TASK BRIEF => When you restate the records, do so word for word and omit any picture they contain.
(DATA IN THIS EXERCISE Opens)
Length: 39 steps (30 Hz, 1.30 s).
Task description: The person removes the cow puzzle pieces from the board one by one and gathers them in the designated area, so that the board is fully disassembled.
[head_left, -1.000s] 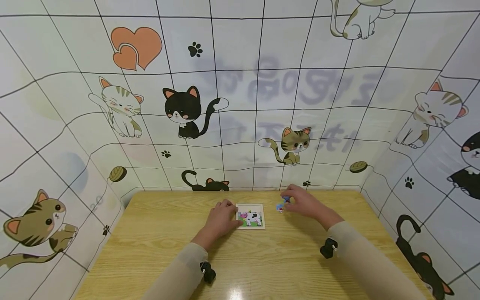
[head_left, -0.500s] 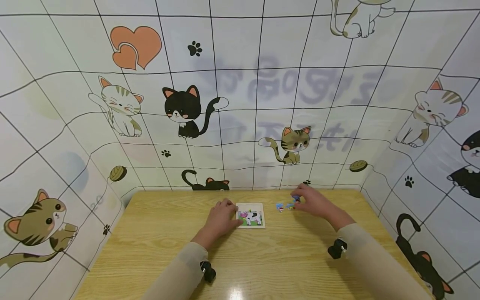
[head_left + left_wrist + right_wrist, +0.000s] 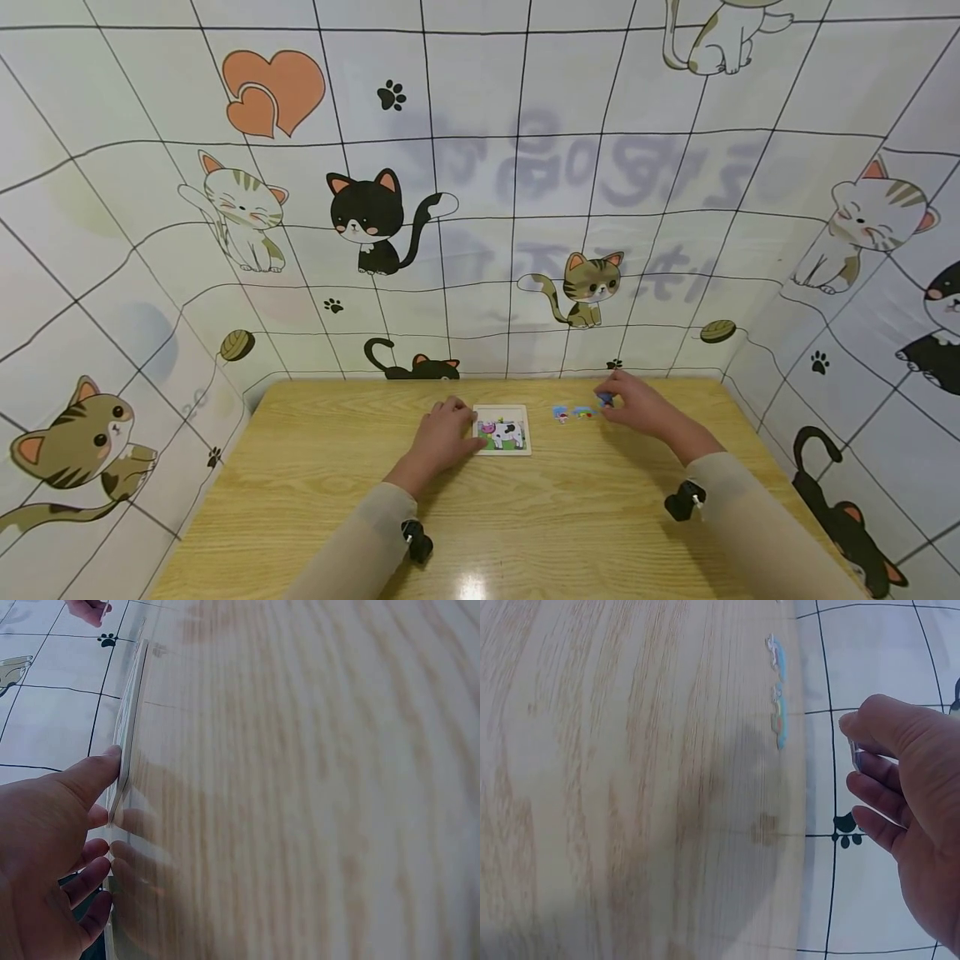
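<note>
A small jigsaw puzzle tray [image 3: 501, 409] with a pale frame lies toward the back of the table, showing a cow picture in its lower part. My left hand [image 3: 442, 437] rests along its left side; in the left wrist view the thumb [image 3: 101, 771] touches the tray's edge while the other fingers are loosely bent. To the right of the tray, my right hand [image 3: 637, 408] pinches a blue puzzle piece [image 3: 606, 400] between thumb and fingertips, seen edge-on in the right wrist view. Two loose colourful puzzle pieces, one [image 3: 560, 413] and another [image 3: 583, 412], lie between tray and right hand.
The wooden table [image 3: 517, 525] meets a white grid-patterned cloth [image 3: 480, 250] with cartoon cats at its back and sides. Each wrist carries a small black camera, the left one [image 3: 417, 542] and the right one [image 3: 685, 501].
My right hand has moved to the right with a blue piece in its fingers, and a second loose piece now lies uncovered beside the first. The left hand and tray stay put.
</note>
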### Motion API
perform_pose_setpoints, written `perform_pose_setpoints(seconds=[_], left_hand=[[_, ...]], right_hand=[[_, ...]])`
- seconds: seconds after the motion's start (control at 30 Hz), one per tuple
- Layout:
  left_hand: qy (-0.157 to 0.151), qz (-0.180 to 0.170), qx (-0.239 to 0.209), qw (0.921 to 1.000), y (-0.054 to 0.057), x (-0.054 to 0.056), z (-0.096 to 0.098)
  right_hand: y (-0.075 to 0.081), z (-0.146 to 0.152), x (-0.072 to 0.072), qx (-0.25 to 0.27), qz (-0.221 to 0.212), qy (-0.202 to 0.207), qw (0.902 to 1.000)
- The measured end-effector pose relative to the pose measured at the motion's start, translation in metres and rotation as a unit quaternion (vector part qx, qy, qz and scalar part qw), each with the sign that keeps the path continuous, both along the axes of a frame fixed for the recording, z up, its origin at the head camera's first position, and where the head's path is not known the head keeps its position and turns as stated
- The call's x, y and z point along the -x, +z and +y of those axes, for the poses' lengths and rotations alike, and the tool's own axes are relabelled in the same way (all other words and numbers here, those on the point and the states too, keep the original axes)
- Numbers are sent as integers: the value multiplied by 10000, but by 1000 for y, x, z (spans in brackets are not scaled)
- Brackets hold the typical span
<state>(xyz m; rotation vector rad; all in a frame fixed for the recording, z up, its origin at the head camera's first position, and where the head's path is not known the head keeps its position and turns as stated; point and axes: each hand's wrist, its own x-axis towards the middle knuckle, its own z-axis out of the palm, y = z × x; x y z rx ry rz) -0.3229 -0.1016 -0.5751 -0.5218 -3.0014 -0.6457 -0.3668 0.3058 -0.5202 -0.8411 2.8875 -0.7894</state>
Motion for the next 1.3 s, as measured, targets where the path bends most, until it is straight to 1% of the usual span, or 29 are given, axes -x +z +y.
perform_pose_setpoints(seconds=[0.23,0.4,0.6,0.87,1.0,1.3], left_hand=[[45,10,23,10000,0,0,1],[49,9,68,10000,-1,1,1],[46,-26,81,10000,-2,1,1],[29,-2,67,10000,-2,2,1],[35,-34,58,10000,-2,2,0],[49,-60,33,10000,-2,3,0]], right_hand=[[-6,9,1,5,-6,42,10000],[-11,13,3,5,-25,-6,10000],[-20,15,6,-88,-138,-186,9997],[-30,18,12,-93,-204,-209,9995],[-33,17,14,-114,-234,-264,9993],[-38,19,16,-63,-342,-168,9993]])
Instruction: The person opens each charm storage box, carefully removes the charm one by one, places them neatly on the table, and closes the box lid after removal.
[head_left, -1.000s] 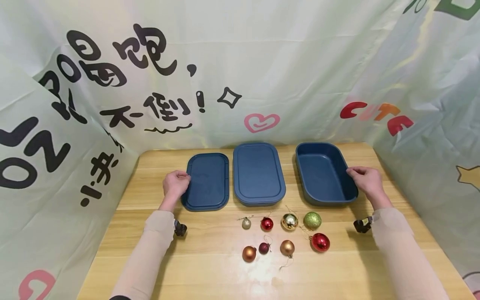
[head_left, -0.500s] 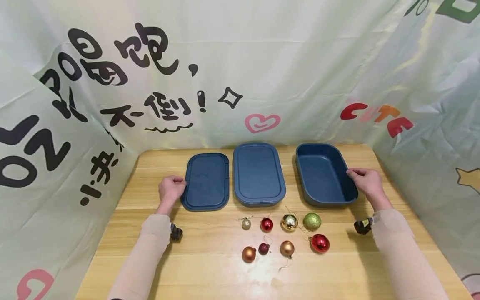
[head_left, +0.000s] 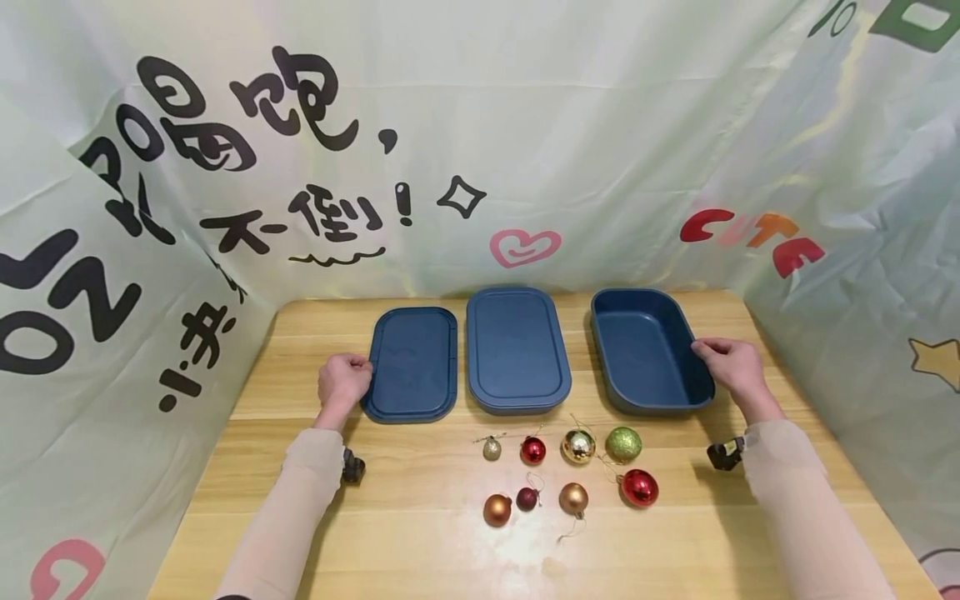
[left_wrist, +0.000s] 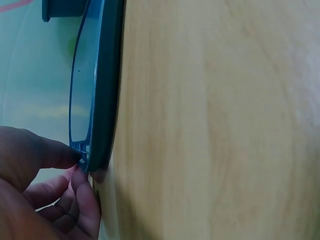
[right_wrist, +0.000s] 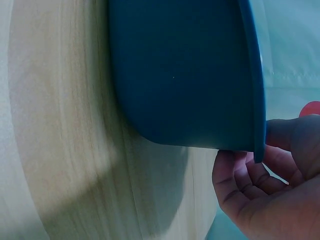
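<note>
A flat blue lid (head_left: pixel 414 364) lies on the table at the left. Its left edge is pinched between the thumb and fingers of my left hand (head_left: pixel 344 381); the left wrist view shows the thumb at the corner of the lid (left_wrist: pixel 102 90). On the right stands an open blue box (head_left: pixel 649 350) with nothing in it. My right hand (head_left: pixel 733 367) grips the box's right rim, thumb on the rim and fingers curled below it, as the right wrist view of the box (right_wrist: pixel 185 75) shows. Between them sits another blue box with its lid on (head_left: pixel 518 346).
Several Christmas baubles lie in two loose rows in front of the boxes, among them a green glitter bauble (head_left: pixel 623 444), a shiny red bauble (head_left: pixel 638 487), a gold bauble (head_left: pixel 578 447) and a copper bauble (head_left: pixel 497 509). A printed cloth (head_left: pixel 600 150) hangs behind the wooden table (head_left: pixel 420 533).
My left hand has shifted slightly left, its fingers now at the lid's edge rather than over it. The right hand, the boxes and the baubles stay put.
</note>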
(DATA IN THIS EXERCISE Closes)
RESPONSE FOR THIS EXERCISE =>
Length: 39 steps (30 Hz, 1.30 s).
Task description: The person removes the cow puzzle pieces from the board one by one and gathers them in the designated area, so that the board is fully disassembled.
[head_left, -1.000s] 
[head_left, -0.500s] 
[head_left + left_wrist + right_wrist, +0.000s] 
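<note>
A small jigsaw puzzle tray [image 3: 501, 409] with a pale frame lies toward the back of the table, showing a cow picture in its lower part. My left hand [image 3: 442, 437] rests along its left side; in the left wrist view the thumb [image 3: 101, 771] touches the tray's edge while the other fingers are loosely bent. To the right of the tray, my right hand [image 3: 637, 408] pinches a blue puzzle piece [image 3: 606, 400] between thumb and fingertips, seen edge-on in the right wrist view. Two loose colourful puzzle pieces, one [image 3: 560, 413] and another [image 3: 583, 412], lie between tray and right hand.
The wooden table [image 3: 517, 525] meets a white grid-patterned cloth [image 3: 480, 250] with cartoon cats at its back and sides. Each wrist carries a small black camera, the left one [image 3: 417, 542] and the right one [image 3: 685, 501].
My right hand has moved to the right with a blue piece in its fingers, and a second loose piece now lies uncovered beside the first. The left hand and tray stay put.
</note>
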### Motion API
perform_pose_setpoints, written `perform_pose_setpoints(seconds=[_], left_hand=[[_, ...]], right_hand=[[_, ...]])`
- seconds: seconds after the motion's start (control at 30 Hz), one per tuple
- Layout:
  left_hand: qy (-0.157 to 0.151), qz (-0.180 to 0.170), qx (-0.239 to 0.209), qw (0.921 to 1.000), y (-0.054 to 0.057), x (-0.054 to 0.056), z (-0.096 to 0.098)
  right_hand: y (-0.075 to 0.081), z (-0.146 to 0.152), x (-0.072 to 0.072), qx (-0.25 to 0.27), qz (-0.221 to 0.212), qy (-0.202 to 0.207), qw (0.902 to 1.000)
- The measured end-effector pose relative to the pose measured at the motion's start, translation in metres and rotation as a unit quaternion (vector part qx, qy, qz and scalar part qw), each with the sign that keeps the path continuous, both along the axes of a frame fixed for the recording, z up, its origin at the head camera's first position, and where the head's path is not known the head keeps its position and turns as stated
- The call's x, y and z point along the -x, +z and +y of those axes, for the poses' lengths and rotations alike, and the tool's own axes are relabelled in the same way (all other words and numbers here, those on the point and the states too, keep the original axes)
- Numbers are sent as integers: the value multiplied by 10000, but by 1000 for y, x, z (spans in brackets are not scaled)
- Brackets hold the typical span
<state>(xyz m; rotation vector rad; all in a frame fixed for the recording, z up, its origin at the head camera's first position, and where the head's path is not known the head keeps its position and turns as stated; point and axes: each hand's wrist, its own x-axis towards the middle knuckle, its own z-axis out of the palm, y = z × x; x y z rx ry rz) -0.3229 -0.1016 -0.5751 -0.5218 -3.0014 -0.6457 -0.3668 0.3058 -0.5202 -0.8411 2.8875 -0.7894</state>
Motion for the next 1.3 s, as measured, targets where the path bends most, until it is straight to 1% of the usual span, or 29 are given, axes -x +z +y.
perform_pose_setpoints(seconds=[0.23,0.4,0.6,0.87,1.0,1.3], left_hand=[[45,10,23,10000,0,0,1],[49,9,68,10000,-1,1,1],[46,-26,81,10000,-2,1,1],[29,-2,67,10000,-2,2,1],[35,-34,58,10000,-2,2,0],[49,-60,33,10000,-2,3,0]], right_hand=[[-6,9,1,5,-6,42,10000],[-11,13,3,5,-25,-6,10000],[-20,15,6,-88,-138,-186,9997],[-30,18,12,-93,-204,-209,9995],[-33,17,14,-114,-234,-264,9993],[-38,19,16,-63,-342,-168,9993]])
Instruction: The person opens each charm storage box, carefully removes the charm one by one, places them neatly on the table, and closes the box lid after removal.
[head_left, -1.000s] 
[head_left, -0.500s] 
[head_left, +0.000s] 
[left_wrist, +0.000s] 
[right_wrist, +0.000s] 
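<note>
A flat blue lid (head_left: pixel 414 364) lies on the table at the left. Its left edge is pinched between the thumb and fingers of my left hand (head_left: pixel 344 381); the left wrist view shows the thumb at the corner of the lid (left_wrist: pixel 102 90). On the right stands an open blue box (head_left: pixel 649 350) with nothing in it. My right hand (head_left: pixel 733 367) grips the box's right rim, thumb on the rim and fingers curled below it, as the right wrist view of the box (right_wrist: pixel 185 75) shows. Between them sits another blue box with its lid on (head_left: pixel 518 346).
Several Christmas baubles lie in two loose rows in front of the boxes, among them a green glitter bauble (head_left: pixel 623 444), a shiny red bauble (head_left: pixel 638 487), a gold bauble (head_left: pixel 578 447) and a copper bauble (head_left: pixel 497 509). A printed cloth (head_left: pixel 600 150) hangs behind the wooden table (head_left: pixel 420 533).
My left hand has shifted slightly left, its fingers now at the lid's edge rather than over it. The right hand, the boxes and the baubles stay put.
</note>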

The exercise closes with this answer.